Work instructions: Each record below needs to be retyped exactly.

Data in this exercise:
# # #

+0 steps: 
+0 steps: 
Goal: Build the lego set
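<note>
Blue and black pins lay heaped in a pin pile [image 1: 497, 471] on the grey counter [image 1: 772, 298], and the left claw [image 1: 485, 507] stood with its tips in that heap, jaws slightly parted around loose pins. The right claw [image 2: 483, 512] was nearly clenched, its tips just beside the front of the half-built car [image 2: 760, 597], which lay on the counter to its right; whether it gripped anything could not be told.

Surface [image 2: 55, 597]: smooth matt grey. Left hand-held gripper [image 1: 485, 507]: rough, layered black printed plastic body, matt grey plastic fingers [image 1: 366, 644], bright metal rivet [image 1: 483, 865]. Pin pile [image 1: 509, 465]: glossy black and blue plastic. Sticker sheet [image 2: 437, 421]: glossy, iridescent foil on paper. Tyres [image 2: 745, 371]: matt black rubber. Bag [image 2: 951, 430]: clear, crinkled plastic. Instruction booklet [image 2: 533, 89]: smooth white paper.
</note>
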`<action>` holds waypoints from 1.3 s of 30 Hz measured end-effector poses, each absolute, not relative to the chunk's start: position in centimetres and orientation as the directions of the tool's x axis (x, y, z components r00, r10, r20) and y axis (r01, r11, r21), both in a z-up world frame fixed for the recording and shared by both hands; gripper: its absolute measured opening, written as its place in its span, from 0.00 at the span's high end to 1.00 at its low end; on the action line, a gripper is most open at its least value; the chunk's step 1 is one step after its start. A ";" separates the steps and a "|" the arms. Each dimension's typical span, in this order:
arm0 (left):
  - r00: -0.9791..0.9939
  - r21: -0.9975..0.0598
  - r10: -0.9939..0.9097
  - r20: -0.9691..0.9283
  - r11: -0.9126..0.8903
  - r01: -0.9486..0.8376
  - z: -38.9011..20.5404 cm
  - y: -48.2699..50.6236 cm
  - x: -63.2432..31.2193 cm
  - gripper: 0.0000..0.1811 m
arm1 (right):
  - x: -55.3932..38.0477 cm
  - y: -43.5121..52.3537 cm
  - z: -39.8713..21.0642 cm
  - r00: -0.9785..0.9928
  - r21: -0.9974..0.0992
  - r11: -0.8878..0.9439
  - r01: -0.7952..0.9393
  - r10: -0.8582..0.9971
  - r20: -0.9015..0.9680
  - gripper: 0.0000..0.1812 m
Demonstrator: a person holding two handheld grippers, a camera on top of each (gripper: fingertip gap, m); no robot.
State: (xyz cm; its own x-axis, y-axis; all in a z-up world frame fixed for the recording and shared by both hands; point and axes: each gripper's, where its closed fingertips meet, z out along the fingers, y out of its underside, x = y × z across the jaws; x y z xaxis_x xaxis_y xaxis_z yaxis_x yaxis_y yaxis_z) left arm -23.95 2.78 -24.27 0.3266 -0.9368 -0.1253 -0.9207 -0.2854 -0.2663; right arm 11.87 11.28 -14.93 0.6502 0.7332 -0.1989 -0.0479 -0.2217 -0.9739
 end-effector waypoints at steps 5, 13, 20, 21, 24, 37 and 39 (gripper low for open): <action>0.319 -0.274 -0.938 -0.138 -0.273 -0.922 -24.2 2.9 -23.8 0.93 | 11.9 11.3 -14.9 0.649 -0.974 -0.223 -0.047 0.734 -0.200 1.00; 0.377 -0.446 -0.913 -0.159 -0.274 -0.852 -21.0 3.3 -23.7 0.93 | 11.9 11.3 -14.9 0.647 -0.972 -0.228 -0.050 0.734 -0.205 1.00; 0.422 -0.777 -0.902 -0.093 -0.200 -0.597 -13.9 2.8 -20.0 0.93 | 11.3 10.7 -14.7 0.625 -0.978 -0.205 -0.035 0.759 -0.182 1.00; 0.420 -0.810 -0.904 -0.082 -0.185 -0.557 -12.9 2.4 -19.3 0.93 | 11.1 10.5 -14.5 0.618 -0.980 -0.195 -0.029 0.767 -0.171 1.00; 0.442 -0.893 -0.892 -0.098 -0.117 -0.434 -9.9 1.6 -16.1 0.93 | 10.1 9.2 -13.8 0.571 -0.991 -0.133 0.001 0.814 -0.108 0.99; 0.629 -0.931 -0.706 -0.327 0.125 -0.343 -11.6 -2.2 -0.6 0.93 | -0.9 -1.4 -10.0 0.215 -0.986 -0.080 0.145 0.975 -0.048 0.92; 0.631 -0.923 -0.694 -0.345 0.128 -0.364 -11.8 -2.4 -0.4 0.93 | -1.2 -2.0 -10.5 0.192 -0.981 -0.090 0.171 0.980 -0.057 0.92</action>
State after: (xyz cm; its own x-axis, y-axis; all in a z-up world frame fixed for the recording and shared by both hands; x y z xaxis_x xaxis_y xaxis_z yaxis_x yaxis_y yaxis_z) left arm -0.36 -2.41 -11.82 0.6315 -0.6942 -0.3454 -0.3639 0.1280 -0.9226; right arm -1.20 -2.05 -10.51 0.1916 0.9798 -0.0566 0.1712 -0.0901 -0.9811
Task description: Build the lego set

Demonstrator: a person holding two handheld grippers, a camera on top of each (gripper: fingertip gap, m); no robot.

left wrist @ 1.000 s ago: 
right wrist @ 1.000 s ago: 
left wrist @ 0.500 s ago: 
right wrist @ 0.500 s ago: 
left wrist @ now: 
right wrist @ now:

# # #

Solution for this exercise:
+0 steps: 
+0 steps: 
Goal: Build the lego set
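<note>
Blue and black pins lay heaped in a pin pile [image 1: 497, 471] on the grey counter [image 1: 772, 298], and the left claw [image 1: 485, 507] stood with its tips in that heap, jaws slightly parted around loose pins. The right claw [image 2: 483, 512] was nearly clenched, its tips just beside the front of the half-built car [image 2: 760, 597], which lay on the counter to its right; whether it gripped anything could not be told.

Surface [image 2: 55, 597]: smooth matt grey. Left hand-held gripper [image 1: 485, 507]: rough, layered black printed plastic body, matt grey plastic fingers [image 1: 366, 644], bright metal rivet [image 1: 483, 865]. Pin pile [image 1: 509, 465]: glossy black and blue plastic. Sticker sheet [image 2: 437, 421]: glossy, iridescent foil on paper. Tyres [image 2: 745, 371]: matt black rubber. Bag [image 2: 951, 430]: clear, crinkled plastic. Instruction booklet [image 2: 533, 89]: smooth white paper.
</note>
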`<action>` holds waypoints from 1.3 s of 30 Hz measured end-effector poses, each absolute, not relative to the chunk's start: position in centimetres and orientation as the directions of the tool's x axis (x, y, z components r00, r10, r20) and y axis (r01, r11, r21), both in a z-up world frame fixed for the recording and shared by both hands; gripper: its absolute measured opening, written as its place in its span, from 0.00 at the span's high end to 1.00 at its low end; on the action line, a gripper is most open at its least value; the chunk's step 1 is one step after its start. A ";" separates the steps and a "|" the arms. Each dimension's typical span, in this order:
arm0 (left):
  - r00: -0.9791..0.9939
  - r21: -0.9975..0.0598
  - r10: -0.9939..0.9097
  - r20: -0.9691..0.9283
  - r11: -0.9126..0.8903
  - r01: -0.9486..0.8376
  - z: -38.9011..20.5404 cm
  - y: -48.2699..50.6236 cm
  - x: -63.2432..31.2193 cm
  - gripper: 0.0000..0.1811 m
arm1 (right):
  - x: -55.3932..38.0477 cm
  - y: -43.5121..52.3537 cm
  - z: -39.8713..21.0642 cm
  - r00: -0.9785..0.9928
  - r21: -0.9974..0.0992
  - r11: -0.8878..0.9439
  - r01: -0.7952..0.9393
  - r10: -0.8582..0.9971
  - r20: -0.9015..0.9680
  - gripper: 0.0000..0.1812 m
Demonstrator: a person holding two handheld grippers, a camera on top of each (gripper: fingertip gap, m); no robot.
State: (xyz cm; its own x-axis, y-axis; all in a z-up world frame fixed for the recording and shared by both hands; point and axes: each gripper's, where its closed fingertips meet, z out along the fingers, y out of its underside, x = y × z across the jaws; x y z xaxis_x xaxis_y xaxis_z yaxis_x yaxis_y yaxis_z) left arm -23.95 2.78 -24.27 0.3266 -0.9368 -0.1253 -0.9207 -0.2854 -0.2663; right arm 11.87 11.28 -14.93 0.6502 0.7332 -0.1989 -0.0479 -0.2217 -0.9739
 end-effector waypoints at steps 5, 13, 20, 21, 24, 37 and 39 (gripper low for open): <action>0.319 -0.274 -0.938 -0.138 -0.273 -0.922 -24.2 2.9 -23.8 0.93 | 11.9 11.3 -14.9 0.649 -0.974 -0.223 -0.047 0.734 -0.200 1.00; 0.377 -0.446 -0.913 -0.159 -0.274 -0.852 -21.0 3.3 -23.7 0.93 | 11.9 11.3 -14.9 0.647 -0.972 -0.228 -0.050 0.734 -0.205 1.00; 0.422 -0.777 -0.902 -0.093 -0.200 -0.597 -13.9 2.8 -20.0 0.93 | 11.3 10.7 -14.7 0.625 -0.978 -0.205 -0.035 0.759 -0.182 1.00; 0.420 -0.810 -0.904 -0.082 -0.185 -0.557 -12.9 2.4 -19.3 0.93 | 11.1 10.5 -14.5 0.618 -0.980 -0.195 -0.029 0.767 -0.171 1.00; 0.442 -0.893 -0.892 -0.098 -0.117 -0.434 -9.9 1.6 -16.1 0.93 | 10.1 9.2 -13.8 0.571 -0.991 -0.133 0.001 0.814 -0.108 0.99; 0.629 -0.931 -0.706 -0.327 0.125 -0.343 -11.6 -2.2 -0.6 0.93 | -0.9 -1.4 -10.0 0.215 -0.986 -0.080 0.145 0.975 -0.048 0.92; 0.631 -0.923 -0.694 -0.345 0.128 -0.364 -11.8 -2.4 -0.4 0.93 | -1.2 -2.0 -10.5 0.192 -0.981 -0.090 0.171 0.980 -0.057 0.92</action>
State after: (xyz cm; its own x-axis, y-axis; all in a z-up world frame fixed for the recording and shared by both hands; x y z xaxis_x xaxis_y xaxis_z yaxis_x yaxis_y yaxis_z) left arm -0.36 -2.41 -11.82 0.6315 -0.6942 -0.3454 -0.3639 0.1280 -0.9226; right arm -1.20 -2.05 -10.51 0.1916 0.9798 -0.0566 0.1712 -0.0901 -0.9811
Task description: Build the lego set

Demonstrator: a person holding two handheld grippers, a camera on top of each (gripper: fingertip gap, m); no robot.

left wrist @ 1.000 s ago: 
right wrist @ 1.000 s ago: 
left wrist @ 0.500 s ago: 
right wrist @ 0.500 s ago: 
left wrist @ now: 
right wrist @ now:

No more output is given for this exercise.